Hearing voices is more common than many people realise. Here is a list of some famous people who hear voices.
Anthony Hopkins – Actor : Born 31 December 1937
In 1993, in an interview in the News of the World, Anthony Hopkins said that he heard strange voices in his head. “I’ve always had a little voice in my head, particularly when I was younger and less assured”, he said. “While onstage, during classical theatre the voice would suddenly say, “Oh, you think you can do Shakespeare, do you?” and he added; “Recently, I was being interviewed on television and the voice inside my head said to me, “Who the hell do you think you are? You’re just an actor, what the hell do you know about anything”
Anthony locates the root of his voice hearing experience in the insecurity he felt as a child, he says “I’ve always had a little voice in my head pulling me down, particularly when I was younger and less grounded … My school days were not always happy and I wanted to get away from Wales and be someone else. I was stupid at school, I just didn’t know what was going on. I thought I was on Mars, I didn’t know what they were talking about.”

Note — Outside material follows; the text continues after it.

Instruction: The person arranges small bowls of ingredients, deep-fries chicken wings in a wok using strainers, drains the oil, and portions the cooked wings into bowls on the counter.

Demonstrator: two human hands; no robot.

Charles Dickens – Author : 7 February 1812 – 9 June 1870
The experiences of Charles Dickens were widely publicised by the author himself. He used to tell the tale with relish about becoming so involved with his characters that they actually spoke to him, the best known being the disreputable ‘nurse’ in his novel Martin Chuzzlewit, Mrs Gamp who, he said, would tell him stories in church during Sunday service and make him laugh out loud, or as the American writer JM Peebles later said “”whispering to [Dickens] in the most inopportune places – sometimes even in church – that he was compelled to fight her off by force”.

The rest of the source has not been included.